Отец осушил большую чашу и наполнил ее вновь для своего названого сына, который медленно поднес ее ко рту, но, даже не пригубив, вдруг поставил на стол и покачал головой.
– Ну, ежели ты не принимаешь такую здравицу, не знаю, кому же ее принять, – сказал Саймон. – Что тебя смутило, неразумный мальчик? Тут счастливый случай, можно сказать, отдает мою дочь в твою власть, потому что весь город из конца в конец станет ее срамить, если она откажет тебе. Тут я, ее отец, не только согласен ударить по рукам и сладить ваш брак, но от души хочу видеть вас соединенными так крепко, как не сшила бы игла сафьян. И когда все на твоей стороне – и судьба, и отец, и все вокруг, – ты смотришь безумным, как влюбленный из баллады, который скорее бросится в Тэй, чем начнет ухаживать за девицей, между тем как посвататься к ней проще простого – только улучи счастливую минуту!
– Да, отец, счастливую минуту! А я спрашиваю, возможна ли она, та счастливая минута, когда Кэтрин глянет на землю и ее обитателей и склонит слух к такому грубому, невежественному, неотесанному человеку, как я? Не могу вам объяснить, почему это так, отец: я высоко держу голову, не уступая в том другим мужчинам, но перед святостью вашей дочери падаю духом и не могу не думать, что это было бы чуть ли не кощунством – как ограбление храма, – если бы я вдруг снискал ее любовь. Все ее помыслы направлены к небу – не на таких, как я, расточать их!
– Как хочешь, Генри, – ответил Гловер. – Я тебя не собираюсь окрутить, моя дочь – еще того меньше, а честное предложение – не повод для ссоры. Но если ты думаешь, что я поддамся ее глупым бредням о монастыре, так будь уверен, никогда я на такое дело не пойду! Церковь я люблю и чту, – сказал он, перекрестившись. – Я сполна выплачиваю ей что следует, без принуждения и в срок – и десятину и всяческие взносы на милостыню, на вино, на воск, выплачиваю исправно, говорю я, как каждый обыватель Перта, если он, как я, располагает средствами. Но я не могу отдать церкви мою единственную овечку, последнее, что осталось у меня на свете. Ее мать была мне дорога на земле – теперь она ангел в небесах. Одно и осталось мне на память об утраченной – моя Кэтрин, и если она пострижется в монахини, то не раньше, чем закроются навеки эти старые глаза… А ты, друг мой Гоу, прошу тебя, поступай так, как самому тебе кажется лучше. Будь спокоен, я ее в жены тебе не навязываю.

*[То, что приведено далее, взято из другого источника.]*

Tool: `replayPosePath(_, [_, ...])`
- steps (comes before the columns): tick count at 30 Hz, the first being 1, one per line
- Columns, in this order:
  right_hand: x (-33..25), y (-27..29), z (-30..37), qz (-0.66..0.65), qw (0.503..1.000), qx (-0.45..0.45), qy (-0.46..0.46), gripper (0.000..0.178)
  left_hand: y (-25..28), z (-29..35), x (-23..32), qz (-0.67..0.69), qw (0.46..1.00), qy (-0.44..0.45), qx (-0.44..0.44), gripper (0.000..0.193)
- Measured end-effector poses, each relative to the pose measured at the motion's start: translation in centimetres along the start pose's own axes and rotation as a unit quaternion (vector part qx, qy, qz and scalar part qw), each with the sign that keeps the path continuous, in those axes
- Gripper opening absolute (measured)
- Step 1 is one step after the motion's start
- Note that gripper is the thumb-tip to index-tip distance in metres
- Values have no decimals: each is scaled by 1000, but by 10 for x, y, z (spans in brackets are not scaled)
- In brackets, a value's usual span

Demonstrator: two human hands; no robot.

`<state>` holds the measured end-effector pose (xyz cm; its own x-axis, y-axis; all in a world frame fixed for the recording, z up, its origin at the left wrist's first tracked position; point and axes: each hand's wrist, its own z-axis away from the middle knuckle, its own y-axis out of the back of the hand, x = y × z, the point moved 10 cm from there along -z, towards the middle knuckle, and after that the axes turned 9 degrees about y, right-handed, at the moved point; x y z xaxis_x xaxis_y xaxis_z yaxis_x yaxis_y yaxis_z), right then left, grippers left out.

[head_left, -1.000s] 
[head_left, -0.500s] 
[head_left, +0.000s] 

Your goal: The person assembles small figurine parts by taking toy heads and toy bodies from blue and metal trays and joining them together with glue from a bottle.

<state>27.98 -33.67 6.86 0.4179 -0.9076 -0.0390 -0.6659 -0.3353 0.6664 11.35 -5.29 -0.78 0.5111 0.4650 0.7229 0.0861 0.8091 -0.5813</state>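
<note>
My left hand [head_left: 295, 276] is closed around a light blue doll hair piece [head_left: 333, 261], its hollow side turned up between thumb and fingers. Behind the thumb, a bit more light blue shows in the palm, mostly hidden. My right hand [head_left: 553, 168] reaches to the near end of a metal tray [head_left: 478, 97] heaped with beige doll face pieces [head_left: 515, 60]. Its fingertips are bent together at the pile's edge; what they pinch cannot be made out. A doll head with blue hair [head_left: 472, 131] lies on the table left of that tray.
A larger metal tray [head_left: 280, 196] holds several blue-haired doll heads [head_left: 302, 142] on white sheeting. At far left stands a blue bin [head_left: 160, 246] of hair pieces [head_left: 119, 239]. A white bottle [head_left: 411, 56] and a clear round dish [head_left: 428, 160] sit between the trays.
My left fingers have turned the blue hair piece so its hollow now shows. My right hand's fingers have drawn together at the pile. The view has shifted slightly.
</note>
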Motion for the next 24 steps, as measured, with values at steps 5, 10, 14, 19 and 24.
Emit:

– Ну вот, опять! Слишком крепко бьете! – сказал Генри. – Этим у нас всегда кончается, отец: вы на меня в обиде, потому что я не решаюсь сделать то, что превратило бы меня в счастливейшего человека на земле, когда бы в моей власти было это сделать… Эх, отец, пусть самый острый кинжал, какой я выковал в жизни, пронзит сейчас мое сердце, если оно хотя бы крохотной своей частицей не принадлежит вашей дочери больше, чем мне самому. Но что поделаешь! Не могу я думать о ней хуже, чем она того заслуживает, или считать себя лучше, чем я есть, и то, что вам представляется легким и возможным, для меня так же трудно, как если бы требовалось сделать стальные латы из оческов льна. Но… за ваше здоровье, отец, – добавил он более веселым тоном, – и за мою прекрасную святую, за Валентину мою, как я надеюсь называть по праву весь этот год вашу дочь. И не буду больше вас задерживать – пора вам склонить голову на подушку да понежиться в перинах до рассвета, а там вы сами проведете меня в спальню вашей дочери: это будет мне оправданием, когда я войду непрошеный пожелать ей доброго утра – самой прекрасной среди всех, кого разбудит солнце в нашем городе и на много миль вокруг!
– Недурной совет, сынок! – сказал честный Гловер. – А сам ты как? Ляжешь рядом со мною или разделишь постель с Конахаром?